ACTIVITY:
Where an image appears, leave it out; otherwise repeat the data exactly.

GIVEN DATA below:

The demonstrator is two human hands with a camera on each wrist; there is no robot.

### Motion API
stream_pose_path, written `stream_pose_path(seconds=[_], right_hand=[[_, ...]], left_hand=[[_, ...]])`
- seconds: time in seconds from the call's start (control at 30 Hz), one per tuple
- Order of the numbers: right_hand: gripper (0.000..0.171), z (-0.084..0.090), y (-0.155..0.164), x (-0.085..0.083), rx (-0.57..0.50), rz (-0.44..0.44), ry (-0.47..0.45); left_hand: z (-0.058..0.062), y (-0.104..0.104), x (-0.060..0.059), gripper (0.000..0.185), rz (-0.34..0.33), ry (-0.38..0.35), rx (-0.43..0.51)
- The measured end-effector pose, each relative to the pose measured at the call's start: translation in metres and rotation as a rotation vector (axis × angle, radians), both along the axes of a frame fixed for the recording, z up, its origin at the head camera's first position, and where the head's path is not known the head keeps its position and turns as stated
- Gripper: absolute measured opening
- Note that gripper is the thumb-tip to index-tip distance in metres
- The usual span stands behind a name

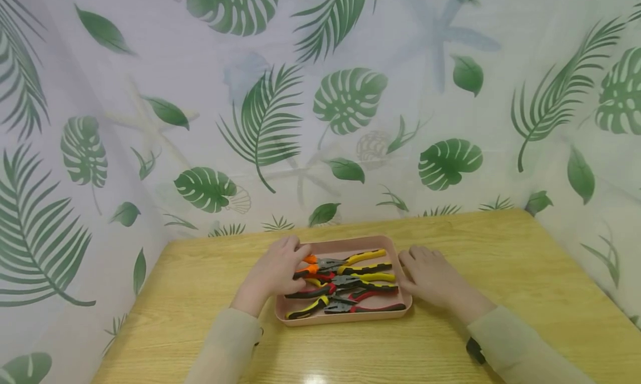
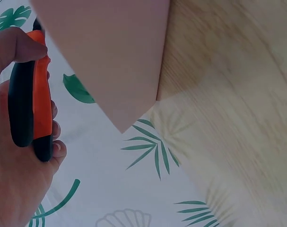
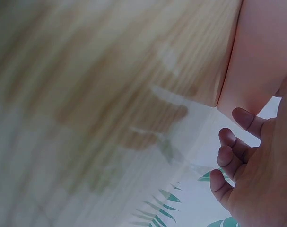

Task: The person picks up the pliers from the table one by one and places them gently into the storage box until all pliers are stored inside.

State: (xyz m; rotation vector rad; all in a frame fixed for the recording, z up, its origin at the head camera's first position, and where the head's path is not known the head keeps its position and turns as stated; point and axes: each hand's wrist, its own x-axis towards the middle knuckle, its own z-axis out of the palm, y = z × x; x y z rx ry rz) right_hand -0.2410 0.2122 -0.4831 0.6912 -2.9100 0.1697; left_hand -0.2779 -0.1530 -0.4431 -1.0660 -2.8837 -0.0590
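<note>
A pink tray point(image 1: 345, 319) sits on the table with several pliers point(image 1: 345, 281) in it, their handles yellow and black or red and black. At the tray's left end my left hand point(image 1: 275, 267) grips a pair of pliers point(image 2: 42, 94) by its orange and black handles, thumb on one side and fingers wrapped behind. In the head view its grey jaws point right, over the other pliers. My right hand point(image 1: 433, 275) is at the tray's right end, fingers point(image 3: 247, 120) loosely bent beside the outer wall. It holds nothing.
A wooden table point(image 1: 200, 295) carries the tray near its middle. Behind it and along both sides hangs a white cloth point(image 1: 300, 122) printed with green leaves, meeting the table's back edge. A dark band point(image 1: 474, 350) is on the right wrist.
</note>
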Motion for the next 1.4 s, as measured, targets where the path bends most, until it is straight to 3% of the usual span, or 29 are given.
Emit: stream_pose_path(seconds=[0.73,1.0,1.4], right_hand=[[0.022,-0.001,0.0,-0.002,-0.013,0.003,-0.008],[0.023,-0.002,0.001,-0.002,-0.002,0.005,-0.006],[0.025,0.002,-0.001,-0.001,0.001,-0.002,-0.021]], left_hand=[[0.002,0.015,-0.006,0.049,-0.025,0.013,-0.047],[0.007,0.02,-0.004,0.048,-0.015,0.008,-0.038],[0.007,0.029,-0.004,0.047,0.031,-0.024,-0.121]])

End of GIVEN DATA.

EXERCISE OUTPUT:
The demonstrator is two human hands with a camera on each wrist; there is no robot.

### Motion API
stream_pose_path, written `stream_pose_path(seconds=[_], right_hand=[[_, ...]], left_hand=[[_, ...]])`
- seconds: time in seconds from the call's start (control at 30 Hz), one per tuple
- Order of the numbers: right_hand: gripper (0.000..0.171), z (-0.084..0.090), y (-0.155..0.164), x (-0.085..0.083), rx (-0.57..0.50), rz (-0.44..0.44), ry (-0.47..0.45); left_hand: z (-0.058..0.062), y (-0.104..0.104), x (-0.060..0.059), gripper (0.000..0.185), rz (-0.34..0.33), ry (-0.38..0.35), rx (-0.43..0.51)
- The measured end-effector pose, each relative to the pose measured at the call's start: translation in metres and rotation as a rotation vector (axis × angle, radians), both along the axes of a frame fixed for the recording, z up, its origin at the head camera's first position, and where the head's path is not known the head keeps its position and turns as stated
- Gripper: absolute measured opening
- Note that gripper is the thumb-tip to index-tip distance in metres
- The usual span stands behind a name


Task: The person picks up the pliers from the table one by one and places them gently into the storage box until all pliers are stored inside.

State: (xyz m; rotation vector rad; all in a frame fixed for the recording, z up, its origin at the head camera's first position, and where the head's path is not known the head keeps its position and turns as stated; point and axes: each hand's wrist, its own x-axis towards the middle knuckle, its own z-axis out of the palm, y = z × x; x y z rx ry rz) right_hand -0.2410 0.2122 -0.4831 0.6912 -2.9100 0.1697; left_hand -0.2779 -0.1530 -0.4431 -1.0660 -2.8837 -0.0590
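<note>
A pink tray point(image 1: 345, 319) sits on the table with several pliers point(image 1: 345, 281) in it, their handles yellow and black or red and black. At the tray's left end my left hand point(image 1: 275, 267) grips a pair of pliers point(image 2: 42, 94) by its orange and black handles, thumb on one side and fingers wrapped behind. In the head view its grey jaws point right, over the other pliers. My right hand point(image 1: 433, 275) is at the tray's right end, fingers point(image 3: 247, 120) loosely bent beside the outer wall. It holds nothing.
A wooden table point(image 1: 200, 295) carries the tray near its middle. Behind it and along both sides hangs a white cloth point(image 1: 300, 122) printed with green leaves, meeting the table's back edge. A dark band point(image 1: 474, 350) is on the right wrist.
</note>
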Motion for the next 1.4 s, as measured, targets where the path bends most, until it is straight to 3% of the usual span, or 29 are given.
Emit: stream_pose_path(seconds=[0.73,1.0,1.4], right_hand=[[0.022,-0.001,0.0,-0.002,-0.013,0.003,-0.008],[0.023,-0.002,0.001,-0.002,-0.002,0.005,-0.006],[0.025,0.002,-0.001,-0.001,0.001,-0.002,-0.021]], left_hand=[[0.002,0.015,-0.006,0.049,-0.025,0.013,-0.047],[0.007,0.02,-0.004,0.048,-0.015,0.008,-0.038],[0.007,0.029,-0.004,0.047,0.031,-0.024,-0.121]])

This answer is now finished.